Pull every "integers" line out of the data below.

Data extracted from a collection:
▬▬▬▬▬▬

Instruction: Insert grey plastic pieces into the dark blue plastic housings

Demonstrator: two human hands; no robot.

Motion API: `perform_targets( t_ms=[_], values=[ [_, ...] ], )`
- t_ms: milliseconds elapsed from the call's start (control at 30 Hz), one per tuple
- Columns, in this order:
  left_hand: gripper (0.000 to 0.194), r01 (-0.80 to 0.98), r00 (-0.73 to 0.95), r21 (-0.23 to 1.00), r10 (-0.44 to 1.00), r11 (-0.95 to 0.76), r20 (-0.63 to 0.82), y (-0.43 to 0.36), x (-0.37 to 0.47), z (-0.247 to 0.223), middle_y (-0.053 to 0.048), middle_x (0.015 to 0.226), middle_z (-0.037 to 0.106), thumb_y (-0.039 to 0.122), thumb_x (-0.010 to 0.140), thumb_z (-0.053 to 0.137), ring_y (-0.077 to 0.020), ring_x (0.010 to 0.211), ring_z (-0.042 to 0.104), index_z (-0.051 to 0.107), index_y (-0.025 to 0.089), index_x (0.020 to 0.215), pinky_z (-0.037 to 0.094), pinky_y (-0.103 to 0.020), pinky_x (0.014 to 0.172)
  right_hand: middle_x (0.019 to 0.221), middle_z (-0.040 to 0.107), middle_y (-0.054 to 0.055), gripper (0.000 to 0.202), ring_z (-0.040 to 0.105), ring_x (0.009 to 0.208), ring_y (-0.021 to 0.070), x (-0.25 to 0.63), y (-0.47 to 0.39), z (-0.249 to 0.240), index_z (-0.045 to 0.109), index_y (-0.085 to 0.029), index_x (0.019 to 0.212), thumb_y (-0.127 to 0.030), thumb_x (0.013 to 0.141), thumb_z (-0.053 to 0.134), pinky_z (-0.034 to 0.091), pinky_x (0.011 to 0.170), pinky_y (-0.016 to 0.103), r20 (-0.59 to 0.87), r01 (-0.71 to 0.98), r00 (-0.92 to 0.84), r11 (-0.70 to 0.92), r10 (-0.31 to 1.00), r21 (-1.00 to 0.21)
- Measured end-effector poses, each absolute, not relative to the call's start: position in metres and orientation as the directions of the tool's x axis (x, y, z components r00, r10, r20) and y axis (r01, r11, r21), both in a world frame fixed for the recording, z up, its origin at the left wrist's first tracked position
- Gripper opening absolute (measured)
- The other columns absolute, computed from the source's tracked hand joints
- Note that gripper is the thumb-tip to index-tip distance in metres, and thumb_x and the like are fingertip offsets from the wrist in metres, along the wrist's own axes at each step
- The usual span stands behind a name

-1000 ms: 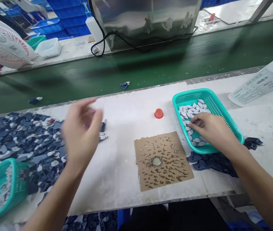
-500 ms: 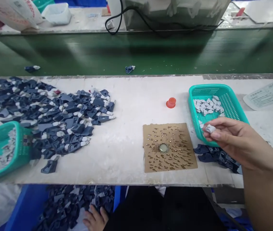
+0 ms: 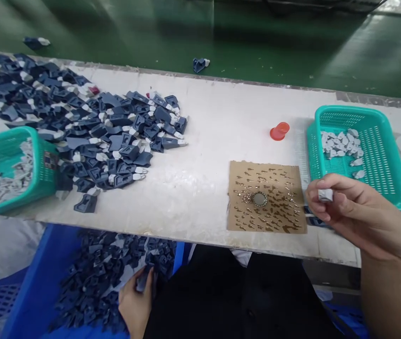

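My right hand (image 3: 354, 212) hovers over the table's front right, pinching a small grey-white piece (image 3: 325, 195) between thumb and fingers. It is just right of a brown cardboard square (image 3: 266, 197) with glue marks and a round metal cap at its centre. Behind it a teal basket (image 3: 380, 155) holds several more grey-white pieces. My left hand (image 3: 135, 301) is below the table edge in a blue bin (image 3: 41, 278) of dark blue parts, fingers closed around one dark blue part (image 3: 143, 280).
A big pile of dark blue parts (image 3: 90, 127) covers the table's left half. A second teal basket (image 3: 12, 169) of grey pieces sits at the left edge. A red cap (image 3: 280, 131) stands behind the cardboard. A green conveyor belt (image 3: 221, 33) runs along the back.
My right hand lifted a grey-white piece out of the right basket and drew it toward me. My left hand left the tabletop pile and dropped into the blue bin. The view tilted down.
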State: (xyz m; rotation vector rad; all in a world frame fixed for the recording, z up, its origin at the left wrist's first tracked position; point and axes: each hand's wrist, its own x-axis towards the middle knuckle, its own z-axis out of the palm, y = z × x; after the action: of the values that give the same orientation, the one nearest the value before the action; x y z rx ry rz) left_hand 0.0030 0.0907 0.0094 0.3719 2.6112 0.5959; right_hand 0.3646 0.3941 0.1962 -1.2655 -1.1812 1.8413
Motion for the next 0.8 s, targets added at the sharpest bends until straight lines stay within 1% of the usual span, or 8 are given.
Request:
perform_targets(
  t_ms=[67, 133, 200, 267, 400, 533, 667, 800],
  values=[
    [0.055, 0.063, -0.899, 0.491, 0.263, 0.869, -0.350, 0.102, -0.002, 0.028, -0.010, 0.102, 0.074, 0.063, 0.076, 0.074, -0.0399, 0.110, 0.070, 0.073, 0.020, 0.111, 0.054, -0.057, 0.103, 0.070, 0.065, 0.000, 0.026, 0.063, 0.061, 0.0096, 0.362, 0.392, 0.195, 0.080, -0.030, 0.093, -0.050, 0.080, 0.090, 0.054, 0.054, 0.014, -0.385, 0.056, -0.351, -0.392, 0.854, -0.918],
    [0.061, -0.068, -0.917, 0.654, 0.211, 0.753, -0.338, 0.117, -0.002, 0.054, -0.005, 0.087, 0.071, 0.062, 0.075, 0.078, -0.0253, 0.086, 0.070, 0.073, 0.018, 0.117, 0.059, -0.038, 0.083, 0.073, 0.069, 0.001, 0.022, 0.065, 0.063, 0.0112, 0.361, 0.388, 0.191, 0.079, -0.029, 0.092, -0.048, 0.083, 0.088, 0.056, 0.055, 0.017, -0.325, 0.152, -0.289, -0.293, 0.900, -0.944],
    [0.060, -0.207, -0.903, 0.854, 0.242, 0.477, -0.355, 0.139, 0.007, 0.083, -0.002, 0.081, 0.069, 0.056, 0.068, 0.090, -0.0148, 0.074, 0.064, 0.075, 0.018, 0.112, 0.056, -0.023, 0.071, 0.080, 0.075, 0.001, 0.018, 0.069, 0.069, 0.0137, 0.358, 0.381, 0.186, 0.081, -0.030, 0.093, -0.044, 0.084, 0.087, 0.057, 0.058, 0.020, -0.189, 0.324, -0.182, -0.123, 0.965, -0.938],
    [0.058, -0.361, -0.824, 0.912, 0.391, 0.196, -0.410, 0.164, 0.022, 0.111, -0.002, 0.084, 0.071, 0.044, 0.059, 0.099, -0.0097, 0.068, 0.061, 0.079, 0.020, 0.108, 0.055, -0.018, 0.064, 0.089, 0.079, 0.000, 0.014, 0.073, 0.079, 0.0156, 0.353, 0.375, 0.181, 0.082, -0.033, 0.097, -0.040, 0.086, 0.087, 0.058, 0.065, 0.024, -0.001, 0.517, -0.135, 0.070, 0.991, -0.853],
    [0.038, -0.743, -0.314, 0.660, 0.813, 0.111, -0.490, 0.217, 0.058, 0.145, -0.004, 0.099, 0.078, 0.021, 0.073, 0.092, -0.0076, 0.070, 0.068, 0.083, 0.030, 0.108, 0.059, -0.013, 0.065, 0.096, 0.080, -0.005, 0.009, 0.074, 0.090, 0.0134, 0.340, 0.371, 0.172, 0.081, -0.034, 0.099, -0.027, 0.094, 0.079, 0.058, 0.078, 0.026, 0.287, 0.698, -0.352, 0.454, 0.891, -0.554],
    [0.025, -0.920, 0.111, 0.320, 0.934, 0.225, -0.338, 0.256, 0.092, 0.147, -0.002, 0.118, 0.079, 0.029, 0.087, 0.083, -0.0093, 0.097, 0.075, 0.082, 0.027, 0.112, 0.062, -0.013, 0.088, 0.092, 0.080, -0.004, 0.011, 0.075, 0.088, 0.0115, 0.332, 0.374, 0.161, 0.080, -0.027, 0.096, -0.017, 0.095, 0.075, 0.058, 0.076, 0.023, 0.390, 0.686, -0.514, 0.639, 0.764, -0.348],
    [0.013, -0.936, 0.162, 0.248, 0.930, 0.250, -0.329, 0.273, 0.113, 0.138, 0.002, 0.103, 0.080, 0.026, 0.090, 0.081, -0.0074, 0.093, 0.077, 0.083, 0.029, 0.102, 0.063, -0.014, 0.087, 0.096, 0.080, -0.003, 0.017, 0.075, 0.090, 0.0118, 0.332, 0.374, 0.156, 0.079, -0.026, 0.099, -0.011, 0.094, 0.073, 0.057, 0.079, 0.023, 0.375, 0.642, -0.569, 0.680, 0.732, -0.354],
    [0.020, -0.932, 0.156, 0.251, 0.917, 0.260, -0.367, 0.275, 0.120, 0.137, 0.002, 0.095, 0.078, 0.019, 0.084, 0.085, -0.0090, 0.087, 0.077, 0.082, 0.029, 0.102, 0.063, -0.016, 0.080, 0.107, 0.080, -0.002, 0.032, 0.074, 0.101, 0.0153, 0.334, 0.370, 0.158, 0.078, -0.030, 0.111, -0.005, 0.092, 0.071, 0.055, 0.085, 0.026, 0.247, 0.654, -0.604, 0.648, 0.758, -0.389]
  ],
)
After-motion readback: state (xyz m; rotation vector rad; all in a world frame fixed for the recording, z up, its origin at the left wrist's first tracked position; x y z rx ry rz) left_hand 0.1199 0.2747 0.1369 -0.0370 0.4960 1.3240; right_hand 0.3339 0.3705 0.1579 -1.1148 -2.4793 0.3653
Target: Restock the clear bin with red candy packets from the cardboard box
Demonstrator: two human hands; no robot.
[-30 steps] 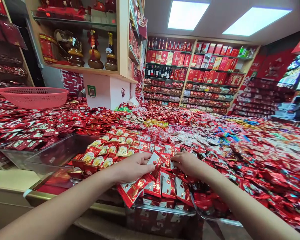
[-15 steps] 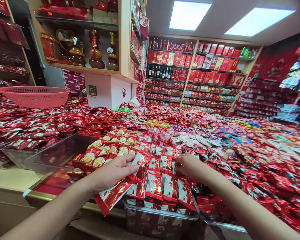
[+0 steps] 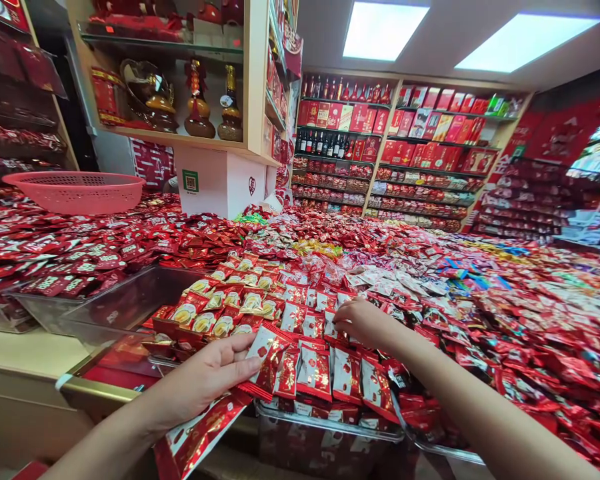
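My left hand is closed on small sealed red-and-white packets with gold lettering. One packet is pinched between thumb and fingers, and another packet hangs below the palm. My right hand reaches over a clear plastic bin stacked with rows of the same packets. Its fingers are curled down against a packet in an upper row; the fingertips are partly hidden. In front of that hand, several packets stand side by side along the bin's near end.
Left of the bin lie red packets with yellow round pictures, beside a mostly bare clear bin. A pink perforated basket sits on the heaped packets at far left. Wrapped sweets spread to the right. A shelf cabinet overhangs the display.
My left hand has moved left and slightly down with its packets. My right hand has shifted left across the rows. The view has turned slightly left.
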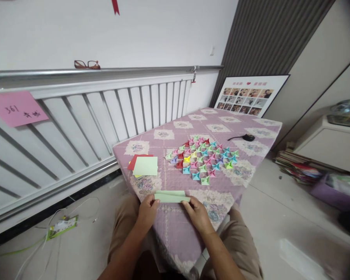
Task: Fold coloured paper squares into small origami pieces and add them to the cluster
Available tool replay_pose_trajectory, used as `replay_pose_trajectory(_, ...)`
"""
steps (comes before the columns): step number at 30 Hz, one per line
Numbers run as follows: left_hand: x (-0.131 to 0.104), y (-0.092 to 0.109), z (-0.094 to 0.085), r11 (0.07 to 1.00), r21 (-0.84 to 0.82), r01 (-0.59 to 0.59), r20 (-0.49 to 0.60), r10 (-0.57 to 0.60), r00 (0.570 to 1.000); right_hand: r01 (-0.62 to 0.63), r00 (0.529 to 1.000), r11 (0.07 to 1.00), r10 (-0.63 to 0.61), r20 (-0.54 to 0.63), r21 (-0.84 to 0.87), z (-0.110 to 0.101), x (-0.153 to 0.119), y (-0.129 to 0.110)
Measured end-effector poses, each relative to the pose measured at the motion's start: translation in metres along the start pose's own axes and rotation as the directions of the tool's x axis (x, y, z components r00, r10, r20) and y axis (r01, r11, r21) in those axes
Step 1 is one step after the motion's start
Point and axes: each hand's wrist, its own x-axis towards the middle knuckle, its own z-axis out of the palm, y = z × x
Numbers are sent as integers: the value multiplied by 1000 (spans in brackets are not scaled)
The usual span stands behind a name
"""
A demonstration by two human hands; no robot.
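A pale green paper [170, 197], folded into a long strip, lies across the near part of the table. My left hand [148, 208] pinches its left end between thumb and fingers. At the right end, my right hand [196, 212] grips the same strip, thumb on top. Beyond the strip, several small folded paper pieces [202, 158] in red, pink, yellow, green, blue and purple stand in diagonal rows. To the left is a stack of square sheets [146, 166], light green on top, with red and yellow edges showing beneath.
A purple floral cloth [175, 229] covers the table. Near its far right edge lies a black round object [248, 137] with a strap. A photo board [245, 97] leans behind. A white radiator [119, 109] runs along the left; a power strip [62, 226] is on the floor.
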Motion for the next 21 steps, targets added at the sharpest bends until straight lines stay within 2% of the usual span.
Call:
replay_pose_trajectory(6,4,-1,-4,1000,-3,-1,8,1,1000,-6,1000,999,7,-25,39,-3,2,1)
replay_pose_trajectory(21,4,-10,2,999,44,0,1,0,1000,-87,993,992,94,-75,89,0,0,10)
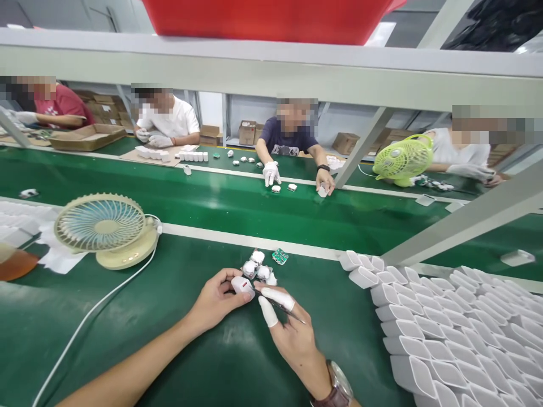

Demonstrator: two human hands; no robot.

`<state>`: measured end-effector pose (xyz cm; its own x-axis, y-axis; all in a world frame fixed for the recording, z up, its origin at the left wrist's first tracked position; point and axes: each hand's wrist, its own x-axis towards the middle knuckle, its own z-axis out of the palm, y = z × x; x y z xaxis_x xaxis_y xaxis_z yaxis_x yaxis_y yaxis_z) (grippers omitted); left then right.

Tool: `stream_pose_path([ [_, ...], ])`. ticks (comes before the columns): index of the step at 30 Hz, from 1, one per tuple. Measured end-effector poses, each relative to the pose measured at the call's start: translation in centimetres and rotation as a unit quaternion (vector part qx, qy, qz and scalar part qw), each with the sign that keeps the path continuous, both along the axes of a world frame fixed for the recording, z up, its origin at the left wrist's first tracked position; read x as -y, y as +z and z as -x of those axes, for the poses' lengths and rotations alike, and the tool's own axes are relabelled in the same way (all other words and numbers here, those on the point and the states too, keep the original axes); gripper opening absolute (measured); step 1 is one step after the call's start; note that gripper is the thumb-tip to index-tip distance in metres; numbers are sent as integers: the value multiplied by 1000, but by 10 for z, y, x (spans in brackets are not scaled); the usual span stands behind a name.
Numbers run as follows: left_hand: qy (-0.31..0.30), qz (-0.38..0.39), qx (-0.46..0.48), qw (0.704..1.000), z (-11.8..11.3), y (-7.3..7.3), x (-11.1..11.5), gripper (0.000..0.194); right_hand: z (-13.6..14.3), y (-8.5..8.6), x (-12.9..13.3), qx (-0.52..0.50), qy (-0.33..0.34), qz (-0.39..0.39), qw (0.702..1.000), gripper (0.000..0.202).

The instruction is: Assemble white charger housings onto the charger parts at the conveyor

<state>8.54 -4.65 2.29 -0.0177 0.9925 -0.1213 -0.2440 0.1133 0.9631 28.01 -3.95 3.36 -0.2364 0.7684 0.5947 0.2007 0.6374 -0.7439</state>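
The left hand (212,302) grasps a small white casing (242,286) between thumb and fingers, a red mark showing on its face. The right hand (297,339), white covers on two fingers, grips a thin dark tool (288,312) like a pen, its tip close to the casing; whether it touches cannot be told. Just beyond the hands, a handful of small white units (257,258) sit bunched on the table (182,367), beside a green circuit board (280,256). These appear to be without outer shells, so the work seems partway at best, with one piece in hand. To the near right, many white shells (418,376) stand in packed rows, open ends showing; most look unfilled. A cream fan (106,226) is at left. Farther off, across the green belt (237,209), a person's gloved hand (271,173) reaches toward similar small units.
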Motion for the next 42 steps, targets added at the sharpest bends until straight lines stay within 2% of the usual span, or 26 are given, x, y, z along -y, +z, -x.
stream_pose_path([
  [6, -7, 4, -5, 1000, -1, -3, 1, 51, 1, 2, 1, 25, 21, -29, 999, 34],
  [14, -14, 1, -7, 1000, 0, -3, 1, 47, -4, -5, 3, 90, 32, -83, 992, 48],
  [18, -11, 15, -4, 1000, -2, -4, 4, 48, -8, -2, 5, 137, 63, -104, 983, 54],
  [20, -9, 25, 5, 1000, -4, -4, 5, 48, -6, 0, 5, 129, 70, -109, 983, 55],
  [25, -2, 50, 24, 998, -9, -5, 5, 50, -5, 3, -6, 30, 14, -100, 994, 42],
  [28, 1, 58, 14, 998, -10, -3, 4, 50, -18, 2, -21, 77, -45, -112, 990, 36],
  [30, -3, 55, 5, 998, -10, -3, 5, 49, -31, 0, -32, 180, -90, -135, 970, 36],
  [33, -11, 26, -22, 999, -6, -3, 6, 51, -46, -6, -44, 364, -131, -172, 906, 40],
  [36, 10, -43, -86, 995, 3, -4, 3, 51, -50, -9, -47, 471, -152, -172, 852, 39],
  [38, 43, -99, -148, 983, 13, -5, -2, 48, -48, -9, -45, 498, -154, -158, 839, 40],
  [42, 118, -176, -272, 939, 36, -8, -16, 45, -43, -7, -40, 511, -144, -137, 836, 41],
])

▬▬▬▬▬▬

ANSWER FOR THE TASK:
Numbers are sent as integers: the value multiplied by 1000 (spans in brackets are not scaled)
Tool: `stream_pose_path([ [_, ...], ])`. ticks (comes before the columns): index of the step at 30 Hz, from 1, one per tuple. Measured end-effector poses, each relative to the pose measured at the call's start: translation in centimetres and rotation as a unit quaternion (vector part qx, qy, qz and scalar part qw), each with the sign that keeps the path continuous, both along the axes of a world frame fixed for the recording, z up, its origin at the left wrist's first tracked position; read x as -y, y as +z and z as -x of those axes, for the poses' lengths and rotations alike, and the tool's own axes are relabelled in the same way (all other words and numbers here, those on the point and the states too, keep the original axes); gripper opening absolute (measured); step 1 is one step after the call's start; note that gripper is the thumb-tip to index-tip distance in metres; numbers are sent as integers: the value multiplied by 1000, but by 10 for z, y, x (spans in brackets are not scaled); the usual span stands behind a name.

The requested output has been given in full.